**Required work**
What lines below include the string "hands"? Pick them out and copy them.

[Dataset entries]
::::

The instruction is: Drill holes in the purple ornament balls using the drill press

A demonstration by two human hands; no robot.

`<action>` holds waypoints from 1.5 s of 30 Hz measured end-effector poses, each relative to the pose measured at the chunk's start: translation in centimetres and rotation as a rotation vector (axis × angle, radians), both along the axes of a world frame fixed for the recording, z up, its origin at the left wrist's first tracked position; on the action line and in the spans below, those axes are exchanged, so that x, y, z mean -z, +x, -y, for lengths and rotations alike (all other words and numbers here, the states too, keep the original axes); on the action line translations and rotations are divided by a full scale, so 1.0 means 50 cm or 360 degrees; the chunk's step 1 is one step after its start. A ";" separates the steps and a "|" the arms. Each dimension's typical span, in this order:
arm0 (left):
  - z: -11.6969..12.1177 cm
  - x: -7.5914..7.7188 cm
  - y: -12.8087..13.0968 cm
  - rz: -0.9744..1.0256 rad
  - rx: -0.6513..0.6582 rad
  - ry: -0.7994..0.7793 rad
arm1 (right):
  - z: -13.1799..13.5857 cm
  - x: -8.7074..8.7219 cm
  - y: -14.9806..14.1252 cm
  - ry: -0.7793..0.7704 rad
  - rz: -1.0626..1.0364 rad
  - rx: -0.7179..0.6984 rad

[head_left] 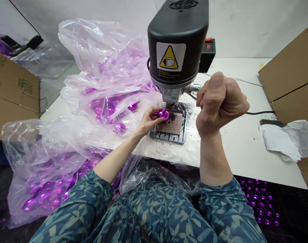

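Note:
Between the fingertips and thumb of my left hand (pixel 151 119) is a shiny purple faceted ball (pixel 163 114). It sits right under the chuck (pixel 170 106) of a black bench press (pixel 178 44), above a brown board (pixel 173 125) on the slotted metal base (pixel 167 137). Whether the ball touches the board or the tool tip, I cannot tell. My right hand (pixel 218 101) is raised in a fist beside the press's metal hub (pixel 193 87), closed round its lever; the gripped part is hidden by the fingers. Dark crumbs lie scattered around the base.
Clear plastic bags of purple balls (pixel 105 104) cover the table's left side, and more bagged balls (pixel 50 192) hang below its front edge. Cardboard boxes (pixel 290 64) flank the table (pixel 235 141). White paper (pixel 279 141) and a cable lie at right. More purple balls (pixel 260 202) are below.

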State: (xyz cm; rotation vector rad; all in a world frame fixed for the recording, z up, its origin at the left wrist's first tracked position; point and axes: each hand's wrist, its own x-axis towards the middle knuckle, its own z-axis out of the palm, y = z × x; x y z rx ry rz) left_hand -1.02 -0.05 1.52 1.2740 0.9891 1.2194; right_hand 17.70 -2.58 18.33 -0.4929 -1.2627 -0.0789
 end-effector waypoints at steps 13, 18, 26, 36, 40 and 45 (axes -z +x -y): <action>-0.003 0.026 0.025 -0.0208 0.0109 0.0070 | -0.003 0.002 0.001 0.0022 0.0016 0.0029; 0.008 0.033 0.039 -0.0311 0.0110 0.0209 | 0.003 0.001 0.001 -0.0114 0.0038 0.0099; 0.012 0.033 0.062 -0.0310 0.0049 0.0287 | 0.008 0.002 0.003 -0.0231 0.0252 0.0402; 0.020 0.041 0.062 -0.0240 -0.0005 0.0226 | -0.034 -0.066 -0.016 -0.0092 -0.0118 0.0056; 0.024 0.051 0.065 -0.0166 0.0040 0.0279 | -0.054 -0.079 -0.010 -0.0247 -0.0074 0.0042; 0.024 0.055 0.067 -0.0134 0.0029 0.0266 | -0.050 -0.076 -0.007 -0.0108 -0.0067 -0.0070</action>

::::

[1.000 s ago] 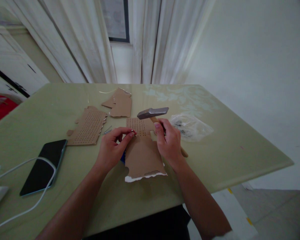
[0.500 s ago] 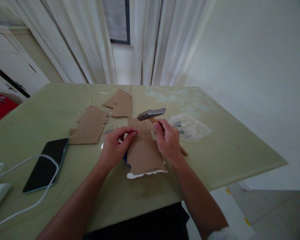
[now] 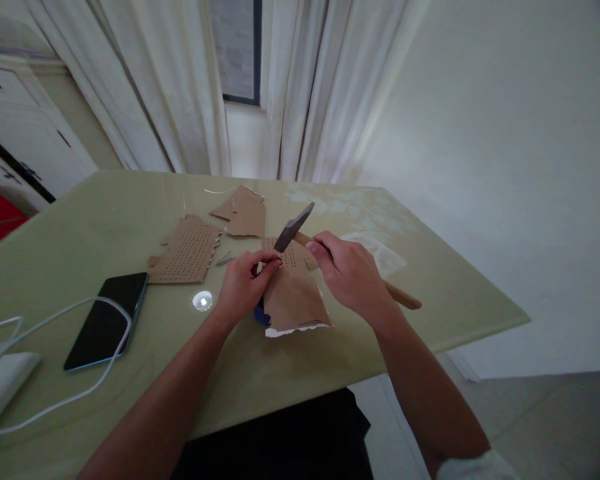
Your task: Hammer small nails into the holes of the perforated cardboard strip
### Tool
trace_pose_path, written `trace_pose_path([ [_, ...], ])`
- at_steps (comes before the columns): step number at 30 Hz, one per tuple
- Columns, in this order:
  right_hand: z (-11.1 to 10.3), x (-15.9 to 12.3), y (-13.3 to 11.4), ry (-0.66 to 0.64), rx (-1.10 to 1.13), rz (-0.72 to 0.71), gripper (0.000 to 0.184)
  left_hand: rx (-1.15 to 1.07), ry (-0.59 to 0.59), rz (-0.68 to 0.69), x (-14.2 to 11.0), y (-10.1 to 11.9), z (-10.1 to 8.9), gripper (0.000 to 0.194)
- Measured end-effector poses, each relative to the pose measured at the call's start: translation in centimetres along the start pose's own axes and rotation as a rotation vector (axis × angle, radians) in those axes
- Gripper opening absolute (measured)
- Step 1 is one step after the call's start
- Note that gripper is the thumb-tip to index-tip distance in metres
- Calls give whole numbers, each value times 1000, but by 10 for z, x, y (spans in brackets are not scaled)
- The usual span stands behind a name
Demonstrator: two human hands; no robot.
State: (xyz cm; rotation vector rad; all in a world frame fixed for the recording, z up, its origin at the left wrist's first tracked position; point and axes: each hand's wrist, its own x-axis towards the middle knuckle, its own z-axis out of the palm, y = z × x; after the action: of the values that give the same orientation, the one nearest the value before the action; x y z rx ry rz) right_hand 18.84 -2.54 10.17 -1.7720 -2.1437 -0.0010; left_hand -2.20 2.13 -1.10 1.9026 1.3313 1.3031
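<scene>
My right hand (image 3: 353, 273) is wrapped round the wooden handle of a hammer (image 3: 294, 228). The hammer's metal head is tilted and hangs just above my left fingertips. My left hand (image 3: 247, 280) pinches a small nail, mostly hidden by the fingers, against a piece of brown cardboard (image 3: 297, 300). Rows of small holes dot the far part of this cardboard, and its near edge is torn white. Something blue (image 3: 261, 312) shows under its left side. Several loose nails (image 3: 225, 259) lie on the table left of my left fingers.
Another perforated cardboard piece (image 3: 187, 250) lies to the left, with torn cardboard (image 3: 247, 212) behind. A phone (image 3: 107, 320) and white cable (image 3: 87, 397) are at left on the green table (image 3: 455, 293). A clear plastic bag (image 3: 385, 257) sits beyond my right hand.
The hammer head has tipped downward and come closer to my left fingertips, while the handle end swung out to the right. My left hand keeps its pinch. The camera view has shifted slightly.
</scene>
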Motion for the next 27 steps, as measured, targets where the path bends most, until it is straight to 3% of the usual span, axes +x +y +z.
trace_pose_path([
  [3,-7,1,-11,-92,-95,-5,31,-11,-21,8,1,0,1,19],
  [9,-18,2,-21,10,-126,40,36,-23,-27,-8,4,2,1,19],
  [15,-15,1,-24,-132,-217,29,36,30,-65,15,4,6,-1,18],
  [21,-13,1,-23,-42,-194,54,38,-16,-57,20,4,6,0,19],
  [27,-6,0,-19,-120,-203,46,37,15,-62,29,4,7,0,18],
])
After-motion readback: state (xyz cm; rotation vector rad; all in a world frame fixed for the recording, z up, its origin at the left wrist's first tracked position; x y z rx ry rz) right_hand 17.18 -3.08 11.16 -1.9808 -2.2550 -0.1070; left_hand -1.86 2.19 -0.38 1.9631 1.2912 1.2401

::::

**Output below**
A demonstration by two human hands; no robot.
Demonstrator: two human hands; no robot.

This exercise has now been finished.